(Data excerpts)
◇ ◇ ◇ ◇ ◇
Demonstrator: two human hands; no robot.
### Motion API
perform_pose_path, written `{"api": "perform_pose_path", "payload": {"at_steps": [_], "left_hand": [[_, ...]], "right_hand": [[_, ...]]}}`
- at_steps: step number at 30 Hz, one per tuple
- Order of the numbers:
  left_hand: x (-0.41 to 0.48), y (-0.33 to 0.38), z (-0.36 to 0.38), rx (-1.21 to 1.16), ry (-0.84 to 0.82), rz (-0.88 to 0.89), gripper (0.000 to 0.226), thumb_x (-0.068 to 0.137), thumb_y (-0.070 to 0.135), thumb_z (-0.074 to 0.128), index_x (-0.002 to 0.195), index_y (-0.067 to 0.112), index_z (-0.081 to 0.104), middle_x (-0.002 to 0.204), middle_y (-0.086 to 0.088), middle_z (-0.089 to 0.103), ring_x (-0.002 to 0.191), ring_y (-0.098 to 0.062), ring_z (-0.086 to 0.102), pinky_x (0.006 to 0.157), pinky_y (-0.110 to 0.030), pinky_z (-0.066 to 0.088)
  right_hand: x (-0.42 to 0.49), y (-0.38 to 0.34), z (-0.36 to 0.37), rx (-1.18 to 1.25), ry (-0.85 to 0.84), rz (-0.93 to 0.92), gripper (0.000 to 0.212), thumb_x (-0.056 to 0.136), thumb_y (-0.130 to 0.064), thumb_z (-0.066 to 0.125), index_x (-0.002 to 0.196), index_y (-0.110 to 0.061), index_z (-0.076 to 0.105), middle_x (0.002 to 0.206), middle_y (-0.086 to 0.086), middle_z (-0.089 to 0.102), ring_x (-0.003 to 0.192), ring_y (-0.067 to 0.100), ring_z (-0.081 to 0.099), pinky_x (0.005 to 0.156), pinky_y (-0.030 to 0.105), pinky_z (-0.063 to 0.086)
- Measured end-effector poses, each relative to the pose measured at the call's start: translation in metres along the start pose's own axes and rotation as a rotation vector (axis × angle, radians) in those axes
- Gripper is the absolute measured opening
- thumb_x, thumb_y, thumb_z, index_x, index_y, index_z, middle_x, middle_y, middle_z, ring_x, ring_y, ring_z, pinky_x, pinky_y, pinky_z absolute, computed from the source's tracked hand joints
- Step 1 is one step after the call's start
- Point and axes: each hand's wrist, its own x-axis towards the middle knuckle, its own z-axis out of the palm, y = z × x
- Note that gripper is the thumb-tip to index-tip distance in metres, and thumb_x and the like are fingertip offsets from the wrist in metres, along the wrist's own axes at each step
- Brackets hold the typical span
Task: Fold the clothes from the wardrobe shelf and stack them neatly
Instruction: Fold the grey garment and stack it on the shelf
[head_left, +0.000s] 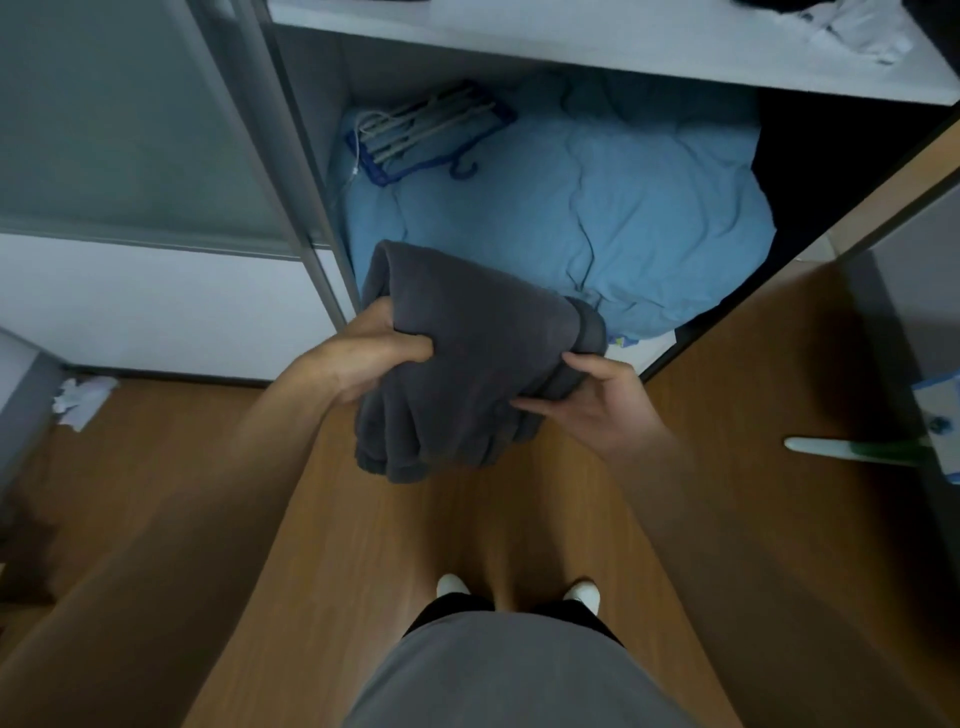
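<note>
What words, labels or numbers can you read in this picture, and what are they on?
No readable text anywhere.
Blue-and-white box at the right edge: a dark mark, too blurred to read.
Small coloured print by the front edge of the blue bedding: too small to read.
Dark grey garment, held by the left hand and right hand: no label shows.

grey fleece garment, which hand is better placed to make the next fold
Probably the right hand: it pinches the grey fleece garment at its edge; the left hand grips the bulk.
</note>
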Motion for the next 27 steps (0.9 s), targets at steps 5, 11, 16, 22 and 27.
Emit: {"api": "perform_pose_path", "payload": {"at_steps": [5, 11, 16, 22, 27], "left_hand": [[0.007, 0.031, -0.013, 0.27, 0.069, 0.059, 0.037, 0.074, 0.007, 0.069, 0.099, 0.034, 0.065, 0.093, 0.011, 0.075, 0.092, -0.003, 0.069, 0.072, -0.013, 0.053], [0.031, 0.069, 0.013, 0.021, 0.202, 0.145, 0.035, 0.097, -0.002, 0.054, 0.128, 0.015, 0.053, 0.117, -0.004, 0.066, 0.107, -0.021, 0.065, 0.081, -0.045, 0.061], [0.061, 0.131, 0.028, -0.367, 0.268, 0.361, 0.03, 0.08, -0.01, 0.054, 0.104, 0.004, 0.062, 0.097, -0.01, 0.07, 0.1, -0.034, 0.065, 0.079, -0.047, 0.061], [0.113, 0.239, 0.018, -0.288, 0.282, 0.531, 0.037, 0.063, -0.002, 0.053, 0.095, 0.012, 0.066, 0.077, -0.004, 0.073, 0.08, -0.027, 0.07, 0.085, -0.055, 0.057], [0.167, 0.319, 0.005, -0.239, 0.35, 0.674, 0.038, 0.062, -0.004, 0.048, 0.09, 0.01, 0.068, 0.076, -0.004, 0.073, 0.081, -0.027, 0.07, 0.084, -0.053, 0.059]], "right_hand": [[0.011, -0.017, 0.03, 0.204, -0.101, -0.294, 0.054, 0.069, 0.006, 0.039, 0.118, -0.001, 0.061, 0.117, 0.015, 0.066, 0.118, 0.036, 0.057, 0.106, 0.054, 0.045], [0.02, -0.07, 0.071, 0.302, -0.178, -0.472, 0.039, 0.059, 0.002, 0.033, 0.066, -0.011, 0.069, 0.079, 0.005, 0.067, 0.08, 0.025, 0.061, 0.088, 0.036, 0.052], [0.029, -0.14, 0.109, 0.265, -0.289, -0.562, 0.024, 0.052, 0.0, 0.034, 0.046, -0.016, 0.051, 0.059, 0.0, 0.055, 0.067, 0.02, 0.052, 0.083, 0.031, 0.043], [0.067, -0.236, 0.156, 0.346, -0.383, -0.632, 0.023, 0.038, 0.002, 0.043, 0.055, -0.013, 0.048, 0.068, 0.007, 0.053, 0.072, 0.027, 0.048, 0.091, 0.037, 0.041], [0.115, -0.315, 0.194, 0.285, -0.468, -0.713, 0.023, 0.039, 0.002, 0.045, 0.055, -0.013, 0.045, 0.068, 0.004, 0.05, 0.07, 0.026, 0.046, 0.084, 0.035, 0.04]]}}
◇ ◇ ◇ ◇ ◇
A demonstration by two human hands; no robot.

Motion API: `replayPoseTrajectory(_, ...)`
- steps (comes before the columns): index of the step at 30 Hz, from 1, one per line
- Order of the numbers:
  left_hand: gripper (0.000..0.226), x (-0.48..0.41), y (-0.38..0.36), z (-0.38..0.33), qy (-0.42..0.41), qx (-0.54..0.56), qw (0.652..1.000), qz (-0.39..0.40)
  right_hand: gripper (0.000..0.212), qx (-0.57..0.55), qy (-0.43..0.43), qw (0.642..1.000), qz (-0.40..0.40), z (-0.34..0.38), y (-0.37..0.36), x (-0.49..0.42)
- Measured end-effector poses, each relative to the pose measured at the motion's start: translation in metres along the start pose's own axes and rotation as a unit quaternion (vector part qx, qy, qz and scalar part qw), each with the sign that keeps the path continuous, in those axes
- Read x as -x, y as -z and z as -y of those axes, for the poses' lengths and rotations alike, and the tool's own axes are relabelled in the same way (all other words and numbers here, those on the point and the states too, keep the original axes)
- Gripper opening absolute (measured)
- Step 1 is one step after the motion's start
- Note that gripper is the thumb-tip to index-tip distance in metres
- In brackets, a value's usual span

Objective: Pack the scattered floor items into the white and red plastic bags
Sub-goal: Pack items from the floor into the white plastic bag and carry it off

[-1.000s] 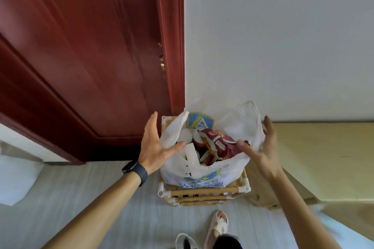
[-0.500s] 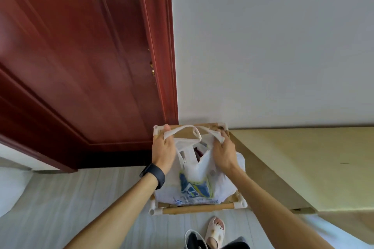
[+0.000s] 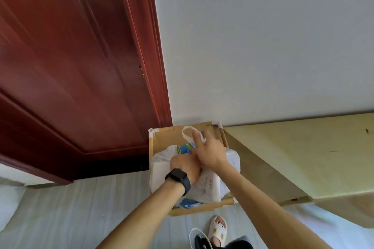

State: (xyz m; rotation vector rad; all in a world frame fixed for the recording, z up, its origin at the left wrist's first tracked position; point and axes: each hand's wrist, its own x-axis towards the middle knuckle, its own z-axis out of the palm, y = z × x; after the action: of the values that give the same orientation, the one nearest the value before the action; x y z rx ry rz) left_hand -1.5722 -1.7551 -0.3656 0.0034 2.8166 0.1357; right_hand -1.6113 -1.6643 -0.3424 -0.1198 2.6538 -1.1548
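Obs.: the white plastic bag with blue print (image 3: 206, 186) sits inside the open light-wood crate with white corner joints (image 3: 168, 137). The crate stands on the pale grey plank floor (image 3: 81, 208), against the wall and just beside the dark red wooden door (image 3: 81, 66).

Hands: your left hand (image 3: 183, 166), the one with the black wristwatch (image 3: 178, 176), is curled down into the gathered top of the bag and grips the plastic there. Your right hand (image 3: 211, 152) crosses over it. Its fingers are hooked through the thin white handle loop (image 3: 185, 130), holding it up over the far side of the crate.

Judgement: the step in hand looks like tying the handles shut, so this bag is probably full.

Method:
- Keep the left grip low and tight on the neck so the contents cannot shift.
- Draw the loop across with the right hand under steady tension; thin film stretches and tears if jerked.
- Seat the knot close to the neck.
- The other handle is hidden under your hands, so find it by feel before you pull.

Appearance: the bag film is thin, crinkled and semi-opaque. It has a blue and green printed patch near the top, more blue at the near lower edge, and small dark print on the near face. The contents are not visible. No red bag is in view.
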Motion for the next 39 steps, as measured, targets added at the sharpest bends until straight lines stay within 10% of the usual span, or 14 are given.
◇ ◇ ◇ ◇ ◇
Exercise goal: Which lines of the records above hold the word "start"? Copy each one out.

Output of the exercise:
- Measured end-effector poses, each relative to the pose measured at the call's start: translation in metres along the start pose's own axes and rotation as a rotation vector (axis × angle, radians) in those axes
- Step 1 is one step after the call's start
- Measured end-effector poses, each relative to the pose measured at the motion's start: translation in metres along the start pose's own axes and rotation as a unit quaternion (vector part qx, qy, qz and scalar part qw), each with the sign that keeps the path continuous, in those axes
- Step 1 is one step after the motion's start

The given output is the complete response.